__The problem__: Search the data for the word "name" and copy every line where it occurs.

__Given information__:
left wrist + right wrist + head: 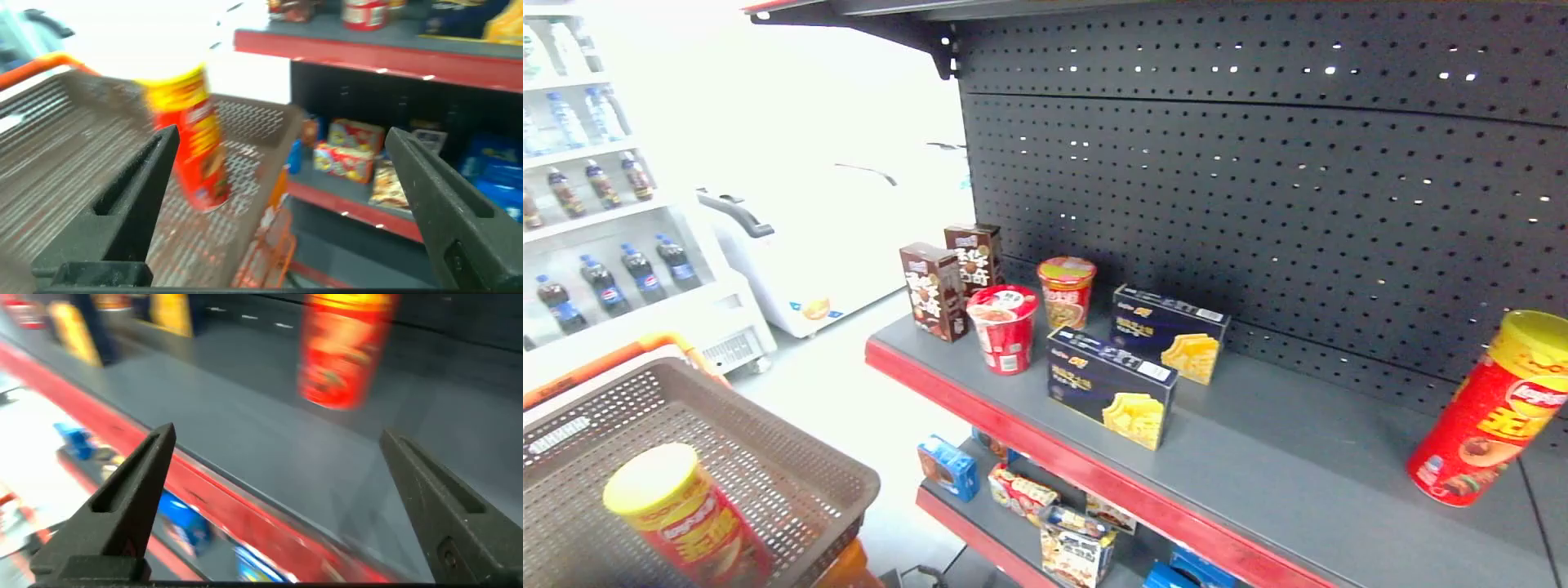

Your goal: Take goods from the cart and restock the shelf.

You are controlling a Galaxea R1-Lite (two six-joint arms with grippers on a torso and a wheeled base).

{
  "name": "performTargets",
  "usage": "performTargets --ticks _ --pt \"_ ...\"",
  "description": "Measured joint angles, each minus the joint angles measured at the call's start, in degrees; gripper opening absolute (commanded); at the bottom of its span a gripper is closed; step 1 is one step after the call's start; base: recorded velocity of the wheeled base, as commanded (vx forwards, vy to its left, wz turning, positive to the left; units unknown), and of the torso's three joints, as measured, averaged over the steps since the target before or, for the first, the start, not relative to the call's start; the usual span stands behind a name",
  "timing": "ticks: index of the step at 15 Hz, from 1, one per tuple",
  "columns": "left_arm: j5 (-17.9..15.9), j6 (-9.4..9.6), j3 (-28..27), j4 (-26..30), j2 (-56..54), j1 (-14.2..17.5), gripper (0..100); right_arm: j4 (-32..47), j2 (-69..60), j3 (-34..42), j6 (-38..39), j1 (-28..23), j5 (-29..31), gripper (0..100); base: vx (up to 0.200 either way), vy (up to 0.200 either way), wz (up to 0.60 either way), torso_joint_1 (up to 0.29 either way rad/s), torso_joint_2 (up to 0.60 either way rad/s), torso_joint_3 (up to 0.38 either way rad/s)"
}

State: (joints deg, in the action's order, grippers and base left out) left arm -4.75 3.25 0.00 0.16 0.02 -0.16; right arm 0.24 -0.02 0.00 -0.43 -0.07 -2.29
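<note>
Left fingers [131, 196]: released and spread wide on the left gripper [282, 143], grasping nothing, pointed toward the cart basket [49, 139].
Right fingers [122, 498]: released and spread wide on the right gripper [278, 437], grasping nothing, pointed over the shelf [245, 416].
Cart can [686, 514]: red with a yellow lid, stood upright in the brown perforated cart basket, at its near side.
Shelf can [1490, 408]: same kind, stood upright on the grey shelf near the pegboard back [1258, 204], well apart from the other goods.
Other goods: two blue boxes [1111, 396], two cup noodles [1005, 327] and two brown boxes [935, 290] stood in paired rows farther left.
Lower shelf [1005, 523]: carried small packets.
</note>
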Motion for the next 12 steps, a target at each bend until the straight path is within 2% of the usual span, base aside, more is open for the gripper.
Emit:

__Task output__:
  "name": "performTargets",
  "description": "Measured joint angles, each minus the joint angles measured at the call's start, in degrees; gripper opening absolute (commanded); at the bottom of its span a gripper is closed; step 1 is one step after the call's start; base: recorded velocity of the wheeled base, as commanded (vx forwards, vy to its left, wz turning, positive to the left; units unknown), and of the torso's three joints, as measured, averaged over the steps since the target before or, for the first, the start, not relative to the call's start; the usual span stands behind a name",

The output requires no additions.